# Dataset excerpts:

****

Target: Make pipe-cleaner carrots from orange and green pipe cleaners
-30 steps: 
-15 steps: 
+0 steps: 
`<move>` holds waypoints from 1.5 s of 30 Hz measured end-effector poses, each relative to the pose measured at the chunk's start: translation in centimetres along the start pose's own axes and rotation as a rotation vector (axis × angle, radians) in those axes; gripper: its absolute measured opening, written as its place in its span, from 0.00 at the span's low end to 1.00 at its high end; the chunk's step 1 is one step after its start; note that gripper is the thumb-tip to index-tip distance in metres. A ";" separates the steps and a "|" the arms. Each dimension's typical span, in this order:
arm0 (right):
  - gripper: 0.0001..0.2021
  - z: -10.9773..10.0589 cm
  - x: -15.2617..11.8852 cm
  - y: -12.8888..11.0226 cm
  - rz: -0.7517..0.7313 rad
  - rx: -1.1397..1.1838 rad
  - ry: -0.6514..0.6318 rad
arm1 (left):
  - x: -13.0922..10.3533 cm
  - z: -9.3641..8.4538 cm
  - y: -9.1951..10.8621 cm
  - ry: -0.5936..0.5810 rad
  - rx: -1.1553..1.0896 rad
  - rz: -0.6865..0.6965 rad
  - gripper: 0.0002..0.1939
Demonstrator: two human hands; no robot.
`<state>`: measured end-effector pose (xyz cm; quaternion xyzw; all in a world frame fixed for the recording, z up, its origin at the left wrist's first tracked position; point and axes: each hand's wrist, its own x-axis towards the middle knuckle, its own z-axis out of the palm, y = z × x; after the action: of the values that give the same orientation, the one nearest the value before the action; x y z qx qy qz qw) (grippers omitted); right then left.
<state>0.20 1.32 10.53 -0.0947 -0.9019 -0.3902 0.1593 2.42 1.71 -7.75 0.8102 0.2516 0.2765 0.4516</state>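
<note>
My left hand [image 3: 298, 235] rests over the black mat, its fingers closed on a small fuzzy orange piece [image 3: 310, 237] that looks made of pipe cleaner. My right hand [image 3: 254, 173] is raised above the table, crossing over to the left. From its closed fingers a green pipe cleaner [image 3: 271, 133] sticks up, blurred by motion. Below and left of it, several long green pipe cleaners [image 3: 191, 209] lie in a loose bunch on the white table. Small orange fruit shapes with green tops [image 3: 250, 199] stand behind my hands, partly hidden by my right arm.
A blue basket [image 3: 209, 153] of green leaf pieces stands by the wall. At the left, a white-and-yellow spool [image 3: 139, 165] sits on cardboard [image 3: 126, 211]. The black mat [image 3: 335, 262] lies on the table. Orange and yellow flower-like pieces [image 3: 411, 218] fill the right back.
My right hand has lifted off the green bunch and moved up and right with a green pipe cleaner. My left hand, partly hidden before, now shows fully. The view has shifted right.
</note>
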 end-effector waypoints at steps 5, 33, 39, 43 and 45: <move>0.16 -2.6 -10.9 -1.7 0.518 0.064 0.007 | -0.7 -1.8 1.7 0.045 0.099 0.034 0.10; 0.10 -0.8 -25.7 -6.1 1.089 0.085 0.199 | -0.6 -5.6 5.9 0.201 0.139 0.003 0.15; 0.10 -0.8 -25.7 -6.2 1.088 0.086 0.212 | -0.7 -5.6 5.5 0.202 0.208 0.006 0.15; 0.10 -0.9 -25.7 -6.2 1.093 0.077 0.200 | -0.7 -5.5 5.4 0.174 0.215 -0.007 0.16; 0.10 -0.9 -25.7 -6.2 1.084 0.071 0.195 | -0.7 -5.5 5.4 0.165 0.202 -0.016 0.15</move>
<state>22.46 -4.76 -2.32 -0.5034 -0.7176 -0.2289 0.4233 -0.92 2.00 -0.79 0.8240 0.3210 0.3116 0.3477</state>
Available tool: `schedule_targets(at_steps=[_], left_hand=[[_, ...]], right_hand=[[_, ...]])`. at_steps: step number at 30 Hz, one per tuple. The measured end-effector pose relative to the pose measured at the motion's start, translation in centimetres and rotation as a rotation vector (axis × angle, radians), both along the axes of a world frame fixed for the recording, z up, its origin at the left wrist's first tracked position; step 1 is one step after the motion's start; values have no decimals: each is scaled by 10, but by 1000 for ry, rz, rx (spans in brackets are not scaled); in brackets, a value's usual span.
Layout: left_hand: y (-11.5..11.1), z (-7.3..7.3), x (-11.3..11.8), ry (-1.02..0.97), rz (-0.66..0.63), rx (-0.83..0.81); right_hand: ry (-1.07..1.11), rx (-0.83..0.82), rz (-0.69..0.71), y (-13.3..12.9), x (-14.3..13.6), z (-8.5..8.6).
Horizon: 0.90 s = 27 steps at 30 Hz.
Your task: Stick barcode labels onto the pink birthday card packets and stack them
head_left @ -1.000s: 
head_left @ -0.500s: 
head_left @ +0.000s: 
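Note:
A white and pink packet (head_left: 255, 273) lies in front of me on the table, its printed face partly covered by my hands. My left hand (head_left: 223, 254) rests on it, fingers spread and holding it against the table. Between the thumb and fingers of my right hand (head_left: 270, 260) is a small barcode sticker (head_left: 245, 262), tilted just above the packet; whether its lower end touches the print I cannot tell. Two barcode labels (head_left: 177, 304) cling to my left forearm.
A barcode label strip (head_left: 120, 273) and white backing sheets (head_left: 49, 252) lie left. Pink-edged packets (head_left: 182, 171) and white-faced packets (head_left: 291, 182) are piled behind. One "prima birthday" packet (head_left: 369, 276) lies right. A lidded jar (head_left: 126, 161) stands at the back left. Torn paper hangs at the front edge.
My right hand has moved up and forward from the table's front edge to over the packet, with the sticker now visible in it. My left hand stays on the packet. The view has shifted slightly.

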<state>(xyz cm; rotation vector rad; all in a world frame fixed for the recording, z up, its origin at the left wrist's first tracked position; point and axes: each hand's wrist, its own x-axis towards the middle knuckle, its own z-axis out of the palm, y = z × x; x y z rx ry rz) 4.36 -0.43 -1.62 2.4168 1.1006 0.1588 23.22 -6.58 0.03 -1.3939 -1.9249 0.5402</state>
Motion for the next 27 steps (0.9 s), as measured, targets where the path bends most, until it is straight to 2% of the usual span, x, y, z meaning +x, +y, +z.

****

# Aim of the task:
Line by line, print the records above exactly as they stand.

# Response:
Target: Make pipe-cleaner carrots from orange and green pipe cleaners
-30 steps: 
-15 steps: 
+0 steps: 
`<move>` holds waypoints from 1.5 s of 30 Hz measured end-effector poses, each relative to the pose measured at the chunk's start: translation in centimetres along the start pose's own axes and rotation as a rotation vector (axis × angle, radians) in those axes; gripper: its absolute measured opening, written as its place in its span, from 0.00 at the span's low end to 1.00 at its high end; the chunk's step 1 is one step after its start; note that gripper is the thumb-tip to index-tip distance in metres. A ";" separates the steps and a "|" the arms. Each dimension's typical span, in this order:
arm0 (right):
  - gripper: 0.0001..0.2021
  - z: -10.9773..10.0589 cm
  - x: -15.2617..11.8852 cm
  - y: -12.8888..11.0226 cm
  - rz: -0.7517..0.7313 rad
  - rx: -1.1397..1.1838 rad
  - ry: -0.6514..0.6318 rad
arm1 (left):
  - x: -13.0922..10.3533 cm
  - z: -9.3641..8.4538 cm
  - y: -9.1951..10.8621 cm
  - ry: -0.5936..0.5810 rad
  - rx: -1.1553..1.0896 rad
  - rz: -0.6865..0.6965 rad
  - gripper: 0.0002..0.1939
Demonstrator: two human hands; no robot.
`<state>`: measured end-effector pose (xyz cm; quaternion xyzw; all in a world frame fixed for the recording, z up, its origin at the left wrist's first tracked position; point and axes: each hand's wrist, its own x-axis towards the middle knuckle, its own z-axis out of the palm, y = z × x; after the action: of the values that give the same orientation, the one nearest the value before the action; x y z qx qy qz qw) (grippers omitted); right then left.
<state>0.20 1.32 10.53 -0.0947 -0.9019 -0.3902 0.1593 2.42 1.71 -7.75 0.8102 0.2516 0.2765 0.4516</state>
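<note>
My left hand [image 3: 298, 235] rests over the black mat, its fingers closed on a small fuzzy orange piece [image 3: 310, 237] that looks made of pipe cleaner. My right hand [image 3: 254, 173] is raised above the table, crossing over to the left. From its closed fingers a green pipe cleaner [image 3: 271, 133] sticks up, blurred by motion. Below and left of it, several long green pipe cleaners [image 3: 191, 209] lie in a loose bunch on the white table. Small orange fruit shapes with green tops [image 3: 250, 199] stand behind my hands, partly hidden by my right arm.
A blue basket [image 3: 209, 153] of green leaf pieces stands by the wall. At the left, a white-and-yellow spool [image 3: 139, 165] sits on cardboard [image 3: 126, 211]. The black mat [image 3: 335, 262] lies on the table. Orange and yellow flower-like pieces [image 3: 411, 218] fill the right back.
My right hand has lifted off the green bunch and moved up and right with a green pipe cleaner. My left hand, partly hidden before, now shows fully. The view has shifted right.
</note>
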 end-effector waypoints at steps 5, 33, 39, 43 and 45: <move>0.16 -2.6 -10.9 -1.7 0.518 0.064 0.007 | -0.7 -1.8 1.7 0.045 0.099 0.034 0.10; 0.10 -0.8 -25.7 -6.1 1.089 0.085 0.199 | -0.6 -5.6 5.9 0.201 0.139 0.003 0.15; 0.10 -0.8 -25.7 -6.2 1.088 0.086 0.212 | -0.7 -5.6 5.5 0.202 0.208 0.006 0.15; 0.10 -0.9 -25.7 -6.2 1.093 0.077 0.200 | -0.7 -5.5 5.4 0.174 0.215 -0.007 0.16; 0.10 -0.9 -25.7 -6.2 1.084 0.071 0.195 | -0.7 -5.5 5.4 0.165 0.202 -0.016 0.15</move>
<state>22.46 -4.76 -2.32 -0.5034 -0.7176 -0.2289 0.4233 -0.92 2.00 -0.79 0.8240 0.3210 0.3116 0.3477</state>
Available tool: `schedule_targets(at_steps=[_], left_hand=[[_, ...]], right_hand=[[_, ...]])`. at_steps: step number at 30 Hz, one per tuple. The measured end-effector pose relative to the pose measured at the motion's start, translation in centimetres and rotation as a rotation vector (axis × angle, radians), both along the axes of a world frame fixed for the recording, z up, its origin at the left wrist's first tracked position; step 1 is one step after the motion's start; values have no decimals: each is scaled by 10, but by 1000 for ry, rz, rx (spans in brackets are not scaled); in brackets, a value's usual span.
Layout: left_hand: y (-11.5..11.1), z (-7.3..7.3), x (-11.3..11.8), ry (-1.02..0.97), rz (-0.66..0.63), rx (-0.83..0.81); right_hand: ry (-1.07..1.11), rx (-0.83..0.82), rz (-0.69..0.71), y (-13.3..12.9), x (-14.3..13.6), z (-8.5..8.6).
Horizon: 0.90 s = 27 steps at 30 Hz.
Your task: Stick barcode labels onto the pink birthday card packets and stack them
head_left @ -1.000s: 
head_left @ -0.500s: 
head_left @ +0.000s: 
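Note:
A white and pink packet (head_left: 255, 273) lies in front of me on the table, its printed face partly covered by my hands. My left hand (head_left: 223, 254) rests on it, fingers spread and holding it against the table. Between the thumb and fingers of my right hand (head_left: 270, 260) is a small barcode sticker (head_left: 245, 262), tilted just above the packet; whether its lower end touches the print I cannot tell. Two barcode labels (head_left: 177, 304) cling to my left forearm.
A barcode label strip (head_left: 120, 273) and white backing sheets (head_left: 49, 252) lie left. Pink-edged packets (head_left: 182, 171) and white-faced packets (head_left: 291, 182) are piled behind. One "prima birthday" packet (head_left: 369, 276) lies right. A lidded jar (head_left: 126, 161) stands at the back left. Torn paper hangs at the front edge.
My right hand has moved up and forward from the table's front edge to over the packet, with the sticker now visible in it. My left hand stays on the packet. The view has shifted slightly.
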
<state>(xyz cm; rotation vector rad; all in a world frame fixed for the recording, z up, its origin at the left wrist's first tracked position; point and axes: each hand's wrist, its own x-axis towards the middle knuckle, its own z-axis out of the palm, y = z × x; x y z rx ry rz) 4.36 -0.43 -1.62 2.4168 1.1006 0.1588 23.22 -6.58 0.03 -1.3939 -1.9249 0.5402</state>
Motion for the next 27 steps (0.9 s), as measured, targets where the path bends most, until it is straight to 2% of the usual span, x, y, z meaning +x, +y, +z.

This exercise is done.